_ASSIGNMENT_
The first line of the data below and every line after it, through the one with "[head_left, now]", must be transcribed without change.

Source records:
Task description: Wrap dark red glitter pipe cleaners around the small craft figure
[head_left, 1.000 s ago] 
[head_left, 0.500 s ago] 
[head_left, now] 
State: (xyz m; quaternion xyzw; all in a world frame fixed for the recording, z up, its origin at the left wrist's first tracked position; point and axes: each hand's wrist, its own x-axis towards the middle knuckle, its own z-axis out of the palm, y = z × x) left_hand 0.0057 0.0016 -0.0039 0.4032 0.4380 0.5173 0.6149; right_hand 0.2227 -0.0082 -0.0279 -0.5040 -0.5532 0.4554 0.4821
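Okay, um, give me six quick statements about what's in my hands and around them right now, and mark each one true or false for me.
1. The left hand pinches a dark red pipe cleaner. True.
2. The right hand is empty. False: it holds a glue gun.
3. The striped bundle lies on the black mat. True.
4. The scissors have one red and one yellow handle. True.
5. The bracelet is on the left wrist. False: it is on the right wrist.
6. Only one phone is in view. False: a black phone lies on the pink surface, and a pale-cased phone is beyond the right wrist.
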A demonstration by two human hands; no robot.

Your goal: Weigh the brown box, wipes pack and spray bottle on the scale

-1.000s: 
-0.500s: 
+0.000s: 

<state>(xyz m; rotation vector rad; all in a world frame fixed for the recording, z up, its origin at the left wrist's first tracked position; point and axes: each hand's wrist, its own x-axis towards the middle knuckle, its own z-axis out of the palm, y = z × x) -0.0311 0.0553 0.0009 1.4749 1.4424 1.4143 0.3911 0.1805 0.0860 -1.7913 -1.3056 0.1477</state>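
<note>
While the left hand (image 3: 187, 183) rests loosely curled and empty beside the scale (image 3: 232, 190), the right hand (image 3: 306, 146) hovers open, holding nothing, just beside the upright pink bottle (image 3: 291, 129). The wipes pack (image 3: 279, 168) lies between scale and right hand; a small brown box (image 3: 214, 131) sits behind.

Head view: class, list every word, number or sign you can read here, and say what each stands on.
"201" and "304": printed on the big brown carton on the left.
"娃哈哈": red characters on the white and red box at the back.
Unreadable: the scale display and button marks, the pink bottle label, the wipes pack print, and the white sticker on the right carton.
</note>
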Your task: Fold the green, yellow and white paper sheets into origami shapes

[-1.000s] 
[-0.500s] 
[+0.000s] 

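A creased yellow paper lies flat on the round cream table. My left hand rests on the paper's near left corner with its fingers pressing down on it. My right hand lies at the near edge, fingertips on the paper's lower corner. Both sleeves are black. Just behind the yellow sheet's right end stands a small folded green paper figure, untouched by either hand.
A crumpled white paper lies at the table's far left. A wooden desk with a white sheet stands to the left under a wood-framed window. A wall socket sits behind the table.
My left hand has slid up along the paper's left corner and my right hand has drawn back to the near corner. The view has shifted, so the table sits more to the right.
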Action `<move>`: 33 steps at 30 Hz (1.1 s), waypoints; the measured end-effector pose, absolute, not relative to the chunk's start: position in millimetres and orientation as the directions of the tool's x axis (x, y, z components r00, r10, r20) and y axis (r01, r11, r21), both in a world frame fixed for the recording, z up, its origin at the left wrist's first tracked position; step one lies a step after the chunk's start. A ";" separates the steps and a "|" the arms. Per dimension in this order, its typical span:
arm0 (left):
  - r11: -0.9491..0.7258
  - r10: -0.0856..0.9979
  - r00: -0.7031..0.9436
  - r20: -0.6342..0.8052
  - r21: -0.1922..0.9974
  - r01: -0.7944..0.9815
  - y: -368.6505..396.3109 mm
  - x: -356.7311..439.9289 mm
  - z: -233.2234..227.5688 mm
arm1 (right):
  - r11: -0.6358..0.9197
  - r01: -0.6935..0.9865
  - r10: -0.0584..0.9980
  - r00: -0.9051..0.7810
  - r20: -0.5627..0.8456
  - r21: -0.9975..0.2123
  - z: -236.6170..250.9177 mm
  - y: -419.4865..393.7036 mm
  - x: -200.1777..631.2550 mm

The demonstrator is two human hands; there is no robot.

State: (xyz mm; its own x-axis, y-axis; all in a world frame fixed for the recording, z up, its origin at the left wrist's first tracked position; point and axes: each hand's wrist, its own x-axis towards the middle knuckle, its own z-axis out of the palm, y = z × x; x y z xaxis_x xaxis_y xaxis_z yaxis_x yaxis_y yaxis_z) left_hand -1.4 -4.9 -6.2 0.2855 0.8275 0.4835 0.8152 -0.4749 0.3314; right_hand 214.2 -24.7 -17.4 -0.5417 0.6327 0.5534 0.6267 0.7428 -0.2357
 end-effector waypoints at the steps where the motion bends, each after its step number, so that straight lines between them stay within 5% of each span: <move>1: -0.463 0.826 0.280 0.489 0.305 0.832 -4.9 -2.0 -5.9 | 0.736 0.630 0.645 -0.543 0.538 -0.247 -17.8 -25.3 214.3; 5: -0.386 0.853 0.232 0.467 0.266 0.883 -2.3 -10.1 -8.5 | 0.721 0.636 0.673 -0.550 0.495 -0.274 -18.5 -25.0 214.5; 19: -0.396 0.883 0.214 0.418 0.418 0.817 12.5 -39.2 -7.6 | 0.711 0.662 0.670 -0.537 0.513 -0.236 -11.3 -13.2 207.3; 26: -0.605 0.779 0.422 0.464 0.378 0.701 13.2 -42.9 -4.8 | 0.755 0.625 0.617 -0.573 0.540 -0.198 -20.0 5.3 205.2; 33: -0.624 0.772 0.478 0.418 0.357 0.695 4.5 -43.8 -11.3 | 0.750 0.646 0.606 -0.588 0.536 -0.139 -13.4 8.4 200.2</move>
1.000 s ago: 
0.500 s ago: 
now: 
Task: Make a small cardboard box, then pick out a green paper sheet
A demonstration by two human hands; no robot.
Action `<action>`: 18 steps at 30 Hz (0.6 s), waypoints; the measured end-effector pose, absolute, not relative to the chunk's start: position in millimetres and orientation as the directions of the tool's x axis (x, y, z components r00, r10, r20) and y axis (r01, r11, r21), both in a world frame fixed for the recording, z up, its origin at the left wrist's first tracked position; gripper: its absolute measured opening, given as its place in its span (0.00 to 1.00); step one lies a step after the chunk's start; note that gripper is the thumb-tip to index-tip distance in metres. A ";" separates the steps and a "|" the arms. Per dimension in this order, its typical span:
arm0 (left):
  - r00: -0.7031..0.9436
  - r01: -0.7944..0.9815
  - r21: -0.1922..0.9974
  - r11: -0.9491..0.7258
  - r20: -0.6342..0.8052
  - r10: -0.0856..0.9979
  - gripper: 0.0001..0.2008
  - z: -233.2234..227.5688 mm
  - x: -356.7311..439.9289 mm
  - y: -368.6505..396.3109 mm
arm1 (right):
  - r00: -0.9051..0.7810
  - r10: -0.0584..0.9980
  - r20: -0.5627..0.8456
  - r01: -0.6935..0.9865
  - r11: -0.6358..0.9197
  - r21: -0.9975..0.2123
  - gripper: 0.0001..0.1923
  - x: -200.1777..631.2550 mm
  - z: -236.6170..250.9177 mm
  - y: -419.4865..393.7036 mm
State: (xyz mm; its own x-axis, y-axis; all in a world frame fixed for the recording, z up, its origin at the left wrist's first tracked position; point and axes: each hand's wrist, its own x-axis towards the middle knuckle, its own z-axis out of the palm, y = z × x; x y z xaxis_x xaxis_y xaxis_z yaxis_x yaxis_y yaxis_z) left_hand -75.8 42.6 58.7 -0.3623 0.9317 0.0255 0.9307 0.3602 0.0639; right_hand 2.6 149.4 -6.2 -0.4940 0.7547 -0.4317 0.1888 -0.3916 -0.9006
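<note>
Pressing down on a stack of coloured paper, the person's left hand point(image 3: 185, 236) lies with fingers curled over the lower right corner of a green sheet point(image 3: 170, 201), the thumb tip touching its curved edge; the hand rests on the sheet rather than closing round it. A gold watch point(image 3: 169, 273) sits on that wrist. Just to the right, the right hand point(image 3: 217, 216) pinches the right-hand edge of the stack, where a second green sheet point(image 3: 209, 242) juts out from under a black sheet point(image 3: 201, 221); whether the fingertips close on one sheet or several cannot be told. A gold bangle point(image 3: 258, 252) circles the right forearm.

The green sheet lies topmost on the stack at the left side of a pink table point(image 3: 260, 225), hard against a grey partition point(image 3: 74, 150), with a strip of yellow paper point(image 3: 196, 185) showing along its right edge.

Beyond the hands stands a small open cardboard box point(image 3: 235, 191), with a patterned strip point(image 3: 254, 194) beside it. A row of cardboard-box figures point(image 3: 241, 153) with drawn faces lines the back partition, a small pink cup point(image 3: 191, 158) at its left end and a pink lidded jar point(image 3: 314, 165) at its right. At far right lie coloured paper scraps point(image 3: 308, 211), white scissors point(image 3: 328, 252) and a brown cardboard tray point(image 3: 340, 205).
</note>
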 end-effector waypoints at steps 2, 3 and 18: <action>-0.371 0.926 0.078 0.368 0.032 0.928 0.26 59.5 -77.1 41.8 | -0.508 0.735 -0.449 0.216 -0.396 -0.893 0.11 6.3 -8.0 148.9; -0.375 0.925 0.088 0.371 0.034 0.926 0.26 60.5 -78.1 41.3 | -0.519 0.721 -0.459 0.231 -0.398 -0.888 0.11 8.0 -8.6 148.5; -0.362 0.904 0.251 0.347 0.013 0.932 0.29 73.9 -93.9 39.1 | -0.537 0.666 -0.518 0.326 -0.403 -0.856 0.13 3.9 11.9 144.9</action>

_TASK RESULT_
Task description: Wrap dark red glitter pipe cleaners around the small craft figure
[head_left, 1.000 s ago] 
[head_left, 0.500 s ago] 
[head_left, now] 

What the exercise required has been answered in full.